After receiving the completed form, Verizon provided Detective Gilley
with the requested information. This included the identity of the subscriber,
location information, incoming and outgoing call details, and SMS 5 details.
The time period spanned by these records was, as requested by Detective
Gilley, from three days before the date of the incident to the “present time,”
which was interpreted by Verizon as the time the records were sent around
4:15 p.m. that day. All of the information received from Verizon was non-
content information. 6
Based in part on the information from Verizon, Alexander was arrested
and charged with aggravated arson and two counts of attempted second degree
murder. 7 In the criminal proceeding, Alexander moved to suppress the cell
phone records obtained from Verizon. A state trial judge granted Alexander’s
motion, finding that there were no exigent circumstances justifying Detective
5 SMS is an acronym for “short message service.” Peter DiCola & David Touve,
Licensing in the Shadow of Copyright, 17 Stan. Tech. L. Rev. 397, 421 (2014). SMS is the
way in which a text message is typically transmitted. See generally John Naughton, Now 4
Billion People Know the Joy of Txt, Guardian (May 5, 2012), https://www.theguardian.com/
technology/2012/may/06/sms-text-messages-20th-birthday.

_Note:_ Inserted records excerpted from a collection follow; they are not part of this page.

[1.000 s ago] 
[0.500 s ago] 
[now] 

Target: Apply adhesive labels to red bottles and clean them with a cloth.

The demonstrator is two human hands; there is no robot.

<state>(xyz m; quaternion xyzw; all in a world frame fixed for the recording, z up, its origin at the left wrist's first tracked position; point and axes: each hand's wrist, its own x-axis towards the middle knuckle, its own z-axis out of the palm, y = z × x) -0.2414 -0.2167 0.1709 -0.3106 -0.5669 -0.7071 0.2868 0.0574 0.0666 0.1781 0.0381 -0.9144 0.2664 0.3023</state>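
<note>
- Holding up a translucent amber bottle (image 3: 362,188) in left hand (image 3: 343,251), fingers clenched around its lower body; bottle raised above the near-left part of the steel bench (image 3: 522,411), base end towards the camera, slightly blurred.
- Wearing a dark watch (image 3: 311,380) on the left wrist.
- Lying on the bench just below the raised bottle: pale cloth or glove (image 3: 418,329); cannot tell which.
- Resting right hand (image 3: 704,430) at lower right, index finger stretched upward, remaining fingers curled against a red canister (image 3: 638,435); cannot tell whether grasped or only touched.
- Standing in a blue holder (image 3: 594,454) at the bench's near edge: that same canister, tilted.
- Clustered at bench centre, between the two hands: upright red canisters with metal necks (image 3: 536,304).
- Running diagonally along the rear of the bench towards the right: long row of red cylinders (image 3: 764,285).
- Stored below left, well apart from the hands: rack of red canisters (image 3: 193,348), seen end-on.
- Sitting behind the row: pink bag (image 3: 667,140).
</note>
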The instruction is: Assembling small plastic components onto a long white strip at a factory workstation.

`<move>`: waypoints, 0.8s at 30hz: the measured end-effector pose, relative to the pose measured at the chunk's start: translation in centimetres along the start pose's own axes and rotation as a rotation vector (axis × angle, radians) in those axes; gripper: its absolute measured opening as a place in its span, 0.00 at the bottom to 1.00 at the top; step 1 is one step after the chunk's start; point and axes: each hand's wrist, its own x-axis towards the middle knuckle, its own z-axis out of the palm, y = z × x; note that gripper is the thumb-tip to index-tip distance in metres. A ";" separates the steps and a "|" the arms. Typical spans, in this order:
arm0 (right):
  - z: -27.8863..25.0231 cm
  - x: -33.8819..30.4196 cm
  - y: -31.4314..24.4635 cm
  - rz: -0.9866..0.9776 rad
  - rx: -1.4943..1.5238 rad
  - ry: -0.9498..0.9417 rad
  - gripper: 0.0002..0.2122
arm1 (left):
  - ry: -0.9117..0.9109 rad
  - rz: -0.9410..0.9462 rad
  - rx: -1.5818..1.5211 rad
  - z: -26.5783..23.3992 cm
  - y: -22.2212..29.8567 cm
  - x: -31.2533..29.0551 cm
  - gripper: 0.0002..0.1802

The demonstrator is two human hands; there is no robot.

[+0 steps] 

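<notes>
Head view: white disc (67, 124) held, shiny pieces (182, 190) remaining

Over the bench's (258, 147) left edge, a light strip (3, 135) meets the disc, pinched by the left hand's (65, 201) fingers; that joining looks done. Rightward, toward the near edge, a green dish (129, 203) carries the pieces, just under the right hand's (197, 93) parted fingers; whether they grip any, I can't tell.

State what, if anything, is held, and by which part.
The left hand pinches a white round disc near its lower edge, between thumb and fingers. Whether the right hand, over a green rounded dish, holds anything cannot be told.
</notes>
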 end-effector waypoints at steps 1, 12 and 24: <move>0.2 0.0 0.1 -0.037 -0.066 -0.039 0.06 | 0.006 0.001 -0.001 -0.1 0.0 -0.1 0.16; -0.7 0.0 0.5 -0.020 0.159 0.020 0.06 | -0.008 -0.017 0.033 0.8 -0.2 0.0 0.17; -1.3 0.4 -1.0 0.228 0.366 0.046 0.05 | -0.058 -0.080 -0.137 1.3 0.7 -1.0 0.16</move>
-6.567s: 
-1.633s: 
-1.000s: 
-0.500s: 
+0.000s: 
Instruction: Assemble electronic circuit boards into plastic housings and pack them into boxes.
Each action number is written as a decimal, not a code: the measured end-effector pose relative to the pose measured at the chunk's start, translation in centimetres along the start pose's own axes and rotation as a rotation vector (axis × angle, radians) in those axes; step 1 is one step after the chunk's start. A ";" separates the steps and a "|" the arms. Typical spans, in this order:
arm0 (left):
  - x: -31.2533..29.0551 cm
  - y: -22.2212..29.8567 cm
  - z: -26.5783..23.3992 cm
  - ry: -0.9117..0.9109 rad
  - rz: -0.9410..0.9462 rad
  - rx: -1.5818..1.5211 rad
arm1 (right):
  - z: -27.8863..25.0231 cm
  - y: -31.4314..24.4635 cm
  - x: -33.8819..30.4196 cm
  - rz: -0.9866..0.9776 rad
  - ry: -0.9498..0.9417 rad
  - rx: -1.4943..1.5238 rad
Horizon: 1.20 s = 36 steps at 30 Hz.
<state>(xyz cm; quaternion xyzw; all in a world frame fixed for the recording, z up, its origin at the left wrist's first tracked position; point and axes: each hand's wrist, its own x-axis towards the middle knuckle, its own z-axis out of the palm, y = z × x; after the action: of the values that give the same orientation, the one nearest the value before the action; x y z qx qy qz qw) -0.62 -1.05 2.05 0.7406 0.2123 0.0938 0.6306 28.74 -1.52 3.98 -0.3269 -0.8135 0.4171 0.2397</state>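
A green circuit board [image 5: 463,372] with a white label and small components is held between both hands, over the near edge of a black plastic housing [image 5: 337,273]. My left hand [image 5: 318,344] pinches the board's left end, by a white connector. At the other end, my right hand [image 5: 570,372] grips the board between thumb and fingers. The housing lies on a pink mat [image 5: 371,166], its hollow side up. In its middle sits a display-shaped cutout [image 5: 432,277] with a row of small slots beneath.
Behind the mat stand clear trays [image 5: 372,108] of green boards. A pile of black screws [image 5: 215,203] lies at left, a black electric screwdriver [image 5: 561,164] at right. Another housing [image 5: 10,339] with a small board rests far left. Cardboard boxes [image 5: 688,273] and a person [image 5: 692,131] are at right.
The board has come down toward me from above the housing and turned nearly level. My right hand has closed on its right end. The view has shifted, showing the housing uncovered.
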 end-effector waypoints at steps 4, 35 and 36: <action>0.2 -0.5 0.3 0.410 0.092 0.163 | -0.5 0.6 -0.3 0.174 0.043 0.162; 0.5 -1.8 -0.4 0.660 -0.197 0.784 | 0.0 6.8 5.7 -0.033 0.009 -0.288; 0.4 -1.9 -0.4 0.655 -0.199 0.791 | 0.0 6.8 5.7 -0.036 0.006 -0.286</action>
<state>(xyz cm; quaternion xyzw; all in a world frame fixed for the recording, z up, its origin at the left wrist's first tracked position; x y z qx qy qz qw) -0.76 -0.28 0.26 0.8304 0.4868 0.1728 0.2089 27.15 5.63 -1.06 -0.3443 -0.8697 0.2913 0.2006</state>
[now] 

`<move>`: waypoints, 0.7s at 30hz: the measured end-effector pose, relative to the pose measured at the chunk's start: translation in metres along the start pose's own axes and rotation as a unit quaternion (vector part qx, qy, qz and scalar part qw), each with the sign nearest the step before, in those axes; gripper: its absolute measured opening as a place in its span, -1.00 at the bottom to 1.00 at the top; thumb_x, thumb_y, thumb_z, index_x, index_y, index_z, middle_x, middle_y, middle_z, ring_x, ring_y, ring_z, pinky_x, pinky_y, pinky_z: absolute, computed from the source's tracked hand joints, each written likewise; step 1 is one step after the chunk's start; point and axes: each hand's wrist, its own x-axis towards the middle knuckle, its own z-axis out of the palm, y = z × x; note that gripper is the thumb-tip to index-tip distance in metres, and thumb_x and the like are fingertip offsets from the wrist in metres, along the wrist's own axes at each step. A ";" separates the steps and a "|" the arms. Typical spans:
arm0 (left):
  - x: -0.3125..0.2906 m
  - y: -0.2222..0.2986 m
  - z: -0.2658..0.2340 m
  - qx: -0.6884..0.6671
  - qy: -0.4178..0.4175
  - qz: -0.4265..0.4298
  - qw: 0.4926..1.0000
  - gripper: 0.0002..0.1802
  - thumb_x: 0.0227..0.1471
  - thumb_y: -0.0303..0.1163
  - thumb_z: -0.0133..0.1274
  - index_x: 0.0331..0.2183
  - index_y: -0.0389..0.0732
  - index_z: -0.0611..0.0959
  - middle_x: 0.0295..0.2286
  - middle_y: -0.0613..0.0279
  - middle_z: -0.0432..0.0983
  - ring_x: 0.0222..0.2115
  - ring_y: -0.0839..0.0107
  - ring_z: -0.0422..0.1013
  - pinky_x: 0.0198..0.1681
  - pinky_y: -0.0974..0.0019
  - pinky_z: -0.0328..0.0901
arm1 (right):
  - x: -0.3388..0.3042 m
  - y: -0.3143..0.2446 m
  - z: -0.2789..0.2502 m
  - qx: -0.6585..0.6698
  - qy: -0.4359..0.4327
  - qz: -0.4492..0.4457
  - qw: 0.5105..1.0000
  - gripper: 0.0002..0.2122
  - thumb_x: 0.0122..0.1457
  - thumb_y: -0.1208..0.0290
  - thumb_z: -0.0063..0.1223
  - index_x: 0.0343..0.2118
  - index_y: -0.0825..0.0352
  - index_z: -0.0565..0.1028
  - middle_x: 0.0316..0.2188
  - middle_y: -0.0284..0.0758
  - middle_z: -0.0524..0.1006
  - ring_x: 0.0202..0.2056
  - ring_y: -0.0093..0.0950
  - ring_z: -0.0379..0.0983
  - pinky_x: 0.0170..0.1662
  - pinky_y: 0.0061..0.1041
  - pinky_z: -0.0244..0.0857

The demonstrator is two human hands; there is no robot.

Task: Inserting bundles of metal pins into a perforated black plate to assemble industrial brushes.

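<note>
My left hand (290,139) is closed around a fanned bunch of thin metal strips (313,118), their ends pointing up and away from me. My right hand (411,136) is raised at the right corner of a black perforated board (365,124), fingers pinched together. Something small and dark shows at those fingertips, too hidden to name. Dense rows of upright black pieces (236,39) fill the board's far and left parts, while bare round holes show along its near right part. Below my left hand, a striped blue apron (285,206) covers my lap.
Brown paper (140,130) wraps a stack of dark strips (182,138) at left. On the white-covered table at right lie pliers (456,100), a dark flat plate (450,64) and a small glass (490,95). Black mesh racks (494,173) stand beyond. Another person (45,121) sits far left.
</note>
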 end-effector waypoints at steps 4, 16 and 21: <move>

6 Non-content information includes “a record or other information pertaining to a
subscriber to or customer of [an electronic communication] service” but does not include the
contents of any communications. 18 U.S.C. § 2702(a)(3), (c); see also 18 U.S.C. § 2703(c). We
have held, for example, that cell-site information is non-content information, while the
contents of an email or a call is content information. See In re U.S. for Historical Cell Site
Data, 724 F.3d 600, 607, 611–12 (5th Cir. 2013) (“[T]he historical cell site information reveals
his location information for addressing purposes, not the contents of his calls.”).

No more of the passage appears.